Much more consolidation required
When I look at the wider state of the market, I still do see lots more room for consolidation. The supplier to installer ratio is largely unbalanced, with a fairly substantial number of fabricators producing less than 100 frames per week. This is becoming increasingly inefficient and unprofitable and will ultimately force some businesses to consider their future.
But there are also some very prime targets for take overs. Very much like the tech industry, there are some very innovative small to medium size companies doing great things that are naturally attractive acquisition targets.
I look at companies like Spitfire and their stunning aluminium doors filled with door tech.

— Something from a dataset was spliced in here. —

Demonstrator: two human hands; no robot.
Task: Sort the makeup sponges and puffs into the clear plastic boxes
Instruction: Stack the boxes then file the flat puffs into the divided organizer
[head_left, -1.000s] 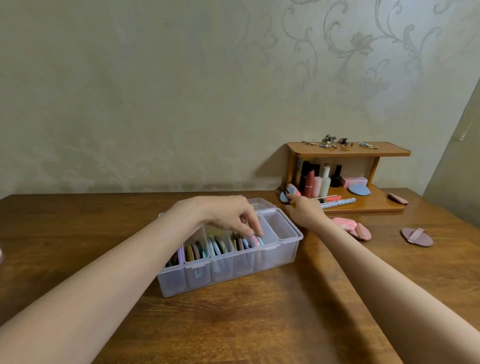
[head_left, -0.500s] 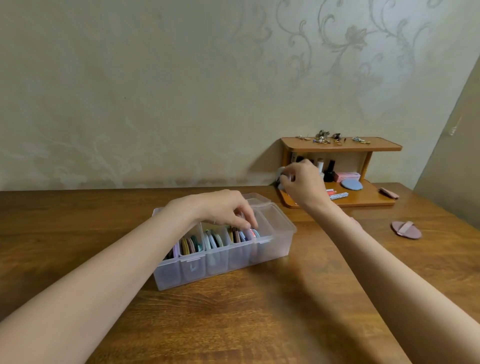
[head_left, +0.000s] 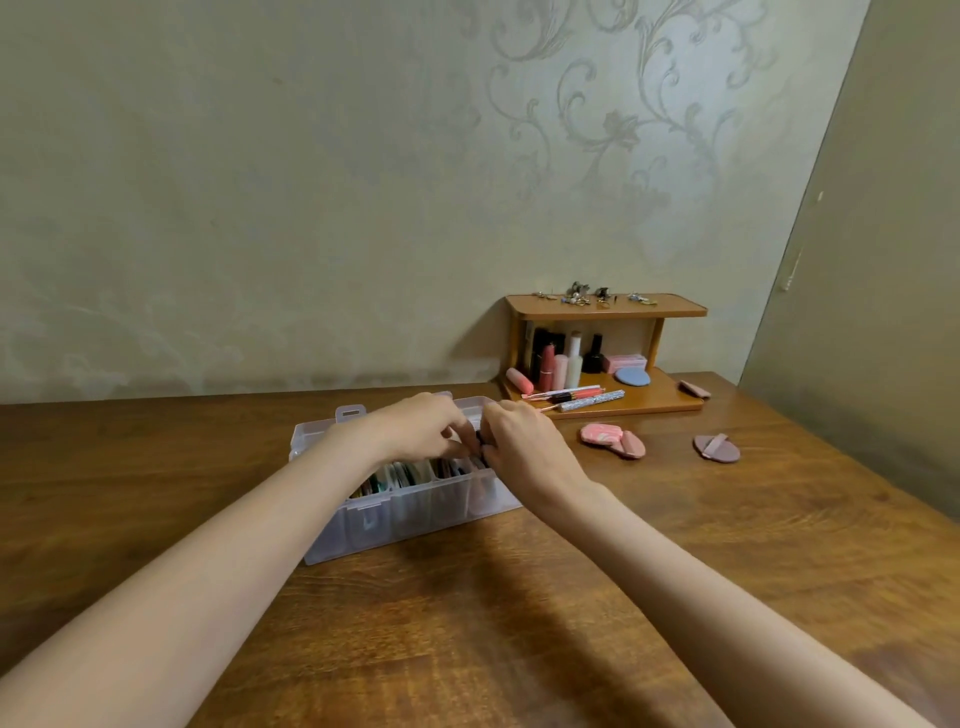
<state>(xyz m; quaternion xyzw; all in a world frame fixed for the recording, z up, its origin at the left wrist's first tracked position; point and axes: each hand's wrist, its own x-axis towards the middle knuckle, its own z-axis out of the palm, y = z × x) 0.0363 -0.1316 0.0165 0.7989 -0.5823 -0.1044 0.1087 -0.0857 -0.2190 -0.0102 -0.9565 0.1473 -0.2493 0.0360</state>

Clayton Glass and their connections to SageGlass and now Romag under their wing. Universal Arches with their market leading arching capabilities. It is companies like these that stand out for me as potential targets for mega businesses in our sector or outside private investors looking to cherry pick the best opportunities to grow their portfolios and profits.
I also think there is still room for another massive merger. There’s a lot of syscos out there, perhaps more than required. Not just in the world of PVCu, the aluminium and timber markets are seeing a revival that will make syscos in these two resurgent markets an attractive prospect.
There is though room for another mega-merger in the next couple of years. There will be a number of businesses looking to consolidate their market leading positions. Perhaps companies looking to extended their reach into new markets and take advantage of favourable trading conditions.
The time is right for buying, but perhaps not this year now.